> _TASK GOAL_:
The lines below from the one with "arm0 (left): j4" up to and including the one with "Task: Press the" are what you should set down, exactly and without pictures.

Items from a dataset
=== Begin Enclosure ===

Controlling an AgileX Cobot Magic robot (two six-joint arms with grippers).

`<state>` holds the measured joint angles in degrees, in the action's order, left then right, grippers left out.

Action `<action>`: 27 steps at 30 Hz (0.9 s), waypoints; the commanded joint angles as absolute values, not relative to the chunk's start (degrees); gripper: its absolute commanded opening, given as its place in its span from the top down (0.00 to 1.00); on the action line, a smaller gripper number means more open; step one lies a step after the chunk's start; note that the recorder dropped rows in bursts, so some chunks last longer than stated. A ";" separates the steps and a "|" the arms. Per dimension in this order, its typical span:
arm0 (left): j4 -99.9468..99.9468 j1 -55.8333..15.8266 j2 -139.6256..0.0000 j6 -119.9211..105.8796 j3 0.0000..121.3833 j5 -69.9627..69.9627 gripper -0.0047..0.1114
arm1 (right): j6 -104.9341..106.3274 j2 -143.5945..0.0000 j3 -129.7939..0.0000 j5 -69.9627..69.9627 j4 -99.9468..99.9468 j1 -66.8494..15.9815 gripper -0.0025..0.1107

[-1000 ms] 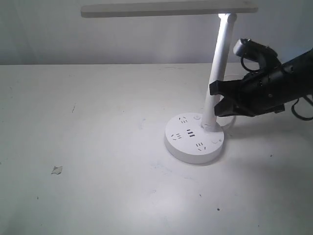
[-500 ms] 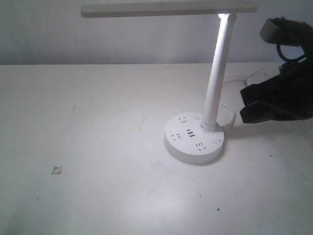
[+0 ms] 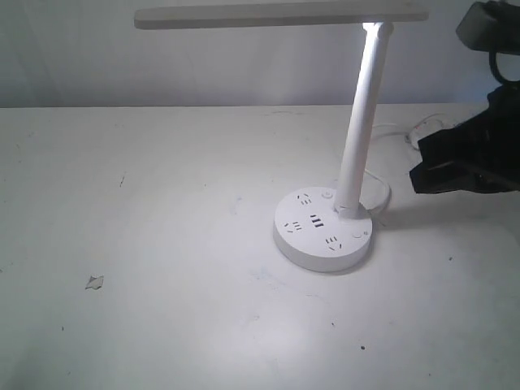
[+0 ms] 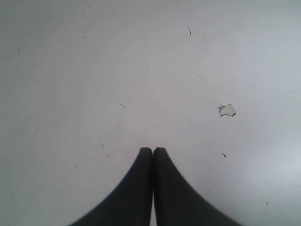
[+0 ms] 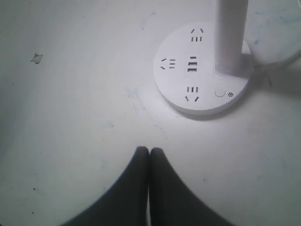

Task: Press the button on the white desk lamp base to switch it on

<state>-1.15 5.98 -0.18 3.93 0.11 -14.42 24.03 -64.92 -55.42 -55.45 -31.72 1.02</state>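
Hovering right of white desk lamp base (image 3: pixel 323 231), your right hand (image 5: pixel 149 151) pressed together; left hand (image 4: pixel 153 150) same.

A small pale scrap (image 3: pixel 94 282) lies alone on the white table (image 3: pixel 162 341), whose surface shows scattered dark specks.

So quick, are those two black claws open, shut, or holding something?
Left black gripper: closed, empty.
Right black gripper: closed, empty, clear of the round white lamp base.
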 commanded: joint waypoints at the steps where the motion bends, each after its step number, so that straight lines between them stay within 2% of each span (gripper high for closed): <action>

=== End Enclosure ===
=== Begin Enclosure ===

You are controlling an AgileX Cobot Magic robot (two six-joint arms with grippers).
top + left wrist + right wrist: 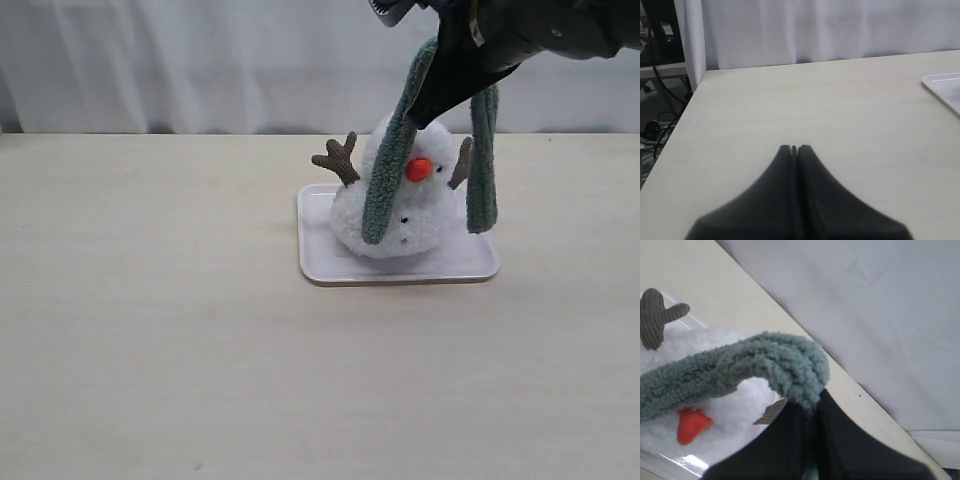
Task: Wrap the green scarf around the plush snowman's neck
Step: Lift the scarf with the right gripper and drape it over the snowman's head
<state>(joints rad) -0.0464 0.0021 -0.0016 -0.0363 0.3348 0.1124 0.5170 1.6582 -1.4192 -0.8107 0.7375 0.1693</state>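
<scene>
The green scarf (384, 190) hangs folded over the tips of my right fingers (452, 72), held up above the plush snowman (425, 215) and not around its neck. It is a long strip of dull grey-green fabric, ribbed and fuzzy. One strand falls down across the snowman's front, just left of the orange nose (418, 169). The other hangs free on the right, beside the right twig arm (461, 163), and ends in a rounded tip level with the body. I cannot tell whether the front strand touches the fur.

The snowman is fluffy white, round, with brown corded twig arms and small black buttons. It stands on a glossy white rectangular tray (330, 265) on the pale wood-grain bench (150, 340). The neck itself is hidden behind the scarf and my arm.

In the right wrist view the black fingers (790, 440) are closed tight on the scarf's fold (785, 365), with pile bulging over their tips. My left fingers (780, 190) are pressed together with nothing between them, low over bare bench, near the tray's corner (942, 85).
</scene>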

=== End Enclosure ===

> _ANSWER SPACE_:
arm0 (left): j4 -99.9468..99.9468 j1 -55.8333..15.8266 j2 -139.6256..0.0000 j6 -119.9211..105.8796 j3 0.0000..121.3833 j5 -69.9627..69.9627 gripper -0.0047..0.1114
arm1 (right): j6 -104.9341..106.3274 j2 -143.5945..0.0000 j3 -129.7939..0.0000 j5 -69.9627..69.9627 j4 -99.9468..99.9468 j1 -66.8494..15.9815 gripper -0.0025..0.1107

[-1000 ms] 
[-500 ms] 
[+0 ms] 
[+0 ms] 
[+0 ms] 

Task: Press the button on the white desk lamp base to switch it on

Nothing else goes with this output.